Las recientes exigencias de Vox para ampliar su presencia en el órgano de gestión, sumadas al histórico reparto de cromos entre el Partido Popular y otras fuerzas parlamentarias, demuestran que los partidos siguen tratando a Canal Sur como su propio «pastel» político. El Consejo no puede ser un premio de consolación electoral ni un tablero de negociación de poder. El mercadeo con los puestos en estos órganos daña gravemente la independencia periodística de los trabajadores de la radiotelevisión pública.
Blindar la independencia profesional
El SPA considera inaceptables las justificaciones dadas por el portavoz nacional de Vox, José Antonio Fúster, quien ha defendido la exigencia de un segundo consejero en la radiotelevisión pública bajo el pretexto de “garantizar la libertad de pensamiento y evitar vetos”. Resulta un ejercicio de cinismo alarmante que una formación que ha atacado de forma sistemática la existencia de la radiotelevisión andaluza —exigiendo reiteradamente su cierre— intente ahora justificar su asalto a los puestos directivos en nombre del pluralismo.
La verdadera libertad de expresión y la pluralidad no se garantizan aumentando las sillas de los partidos en los despachos, sino blindando la independencia de los profesionales frente al comisariado político que la formación ultra pretende ejercer.
Bajo la lupa de la Oficina Antifraude
A esta indignante exigencia de mayor control político se suma la preocupante situación del actual representante de Vox en dicho órgano de administración, Álvaro Zancajo. La Oficina Andaluza contra el Fraude y la Corrupción ha admitido a trámite una investigación contra él por una presunta situación de incompatibilidad, conflicto de intereses e incumplimiento del deber de dedicación absoluta y exclusiva. Este deber viene exigido por el artículo 15.6 de la Ley 18/2007, de 17 de diciembre, de la radio y televisión de titularidad autonómica gestionada por la Agencia Pública Empresarial de la Radio y Televisión de Andalucía (RTVA), el cual establece que la condición de miembro del Consejo es incompatible con cualquier otra vinculación directa o indirecta.
Es inadmisible que, mientras el partido reclama un segundo sillón público, su actual representante compatibilice su sueldo público de 60.000 euros anuales de la RTVA con sus funciones privadas como coordinador nacional de comunicación de Vox.
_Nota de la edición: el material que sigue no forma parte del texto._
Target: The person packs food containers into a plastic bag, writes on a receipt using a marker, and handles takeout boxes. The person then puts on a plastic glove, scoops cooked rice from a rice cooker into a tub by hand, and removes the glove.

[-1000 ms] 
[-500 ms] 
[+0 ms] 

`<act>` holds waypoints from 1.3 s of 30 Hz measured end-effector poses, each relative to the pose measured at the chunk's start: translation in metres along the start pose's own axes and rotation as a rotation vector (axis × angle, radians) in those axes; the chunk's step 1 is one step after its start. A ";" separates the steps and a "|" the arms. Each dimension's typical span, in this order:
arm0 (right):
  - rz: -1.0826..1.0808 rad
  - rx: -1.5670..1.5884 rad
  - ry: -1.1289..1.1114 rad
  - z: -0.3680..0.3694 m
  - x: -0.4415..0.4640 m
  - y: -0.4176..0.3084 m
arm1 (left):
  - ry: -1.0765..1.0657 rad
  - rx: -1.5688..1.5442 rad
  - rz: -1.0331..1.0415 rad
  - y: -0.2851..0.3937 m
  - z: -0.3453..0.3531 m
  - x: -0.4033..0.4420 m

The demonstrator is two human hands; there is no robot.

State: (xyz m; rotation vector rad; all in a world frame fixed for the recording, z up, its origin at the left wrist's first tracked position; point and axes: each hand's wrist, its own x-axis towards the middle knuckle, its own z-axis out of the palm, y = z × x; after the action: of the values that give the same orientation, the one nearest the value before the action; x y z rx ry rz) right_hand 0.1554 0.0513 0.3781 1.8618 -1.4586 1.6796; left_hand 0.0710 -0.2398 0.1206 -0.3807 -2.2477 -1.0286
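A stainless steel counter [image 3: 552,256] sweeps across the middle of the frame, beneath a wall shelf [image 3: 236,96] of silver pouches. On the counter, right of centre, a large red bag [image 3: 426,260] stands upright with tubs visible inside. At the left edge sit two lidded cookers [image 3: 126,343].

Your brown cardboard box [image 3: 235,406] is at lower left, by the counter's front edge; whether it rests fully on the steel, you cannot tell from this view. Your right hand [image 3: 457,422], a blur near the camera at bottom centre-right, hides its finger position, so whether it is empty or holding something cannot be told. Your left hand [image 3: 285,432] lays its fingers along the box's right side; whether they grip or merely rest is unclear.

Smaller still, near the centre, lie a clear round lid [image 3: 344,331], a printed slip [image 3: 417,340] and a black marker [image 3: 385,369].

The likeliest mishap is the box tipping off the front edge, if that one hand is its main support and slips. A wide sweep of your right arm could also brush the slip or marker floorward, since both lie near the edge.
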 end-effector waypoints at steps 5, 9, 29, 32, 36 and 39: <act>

Esta situación debilita las instituciones, quiebra la confianza ciudadana en la integridad del medio público y demuestra que los intereses de estas formaciones políticas están muy lejos del bienestar y el servicio al pueblo andaluz. Los profesionales de Canal Sur no son peones al servicio de ninguna ideología ni necesitan tutelas partidistas para ejercer su labor con rigor.
Elección por méritos profesionales
Desde el SPA exigimos el cese inmediato del definitivo sistema de cuotas de partidos en los órganos de control del medio público. Es imperativo que los miembros del Consejo de Administración sean elegidos por sus méritos, trayectoria y competencias profesionales en el sector de la comunicación, y no por su carné político.
Hay que blindar las redacciones frente a las presiones externas y los intentos de censura o manipulación de los contenidos informativos, porque la RTVA pertenece a toda la ciudadanía andaluza y no a los partidos políticos. El SPA seguirá defendiendo un modelo de televisión y radio público, plural, independiente y gestionado con criterios estrictamente periodísticos.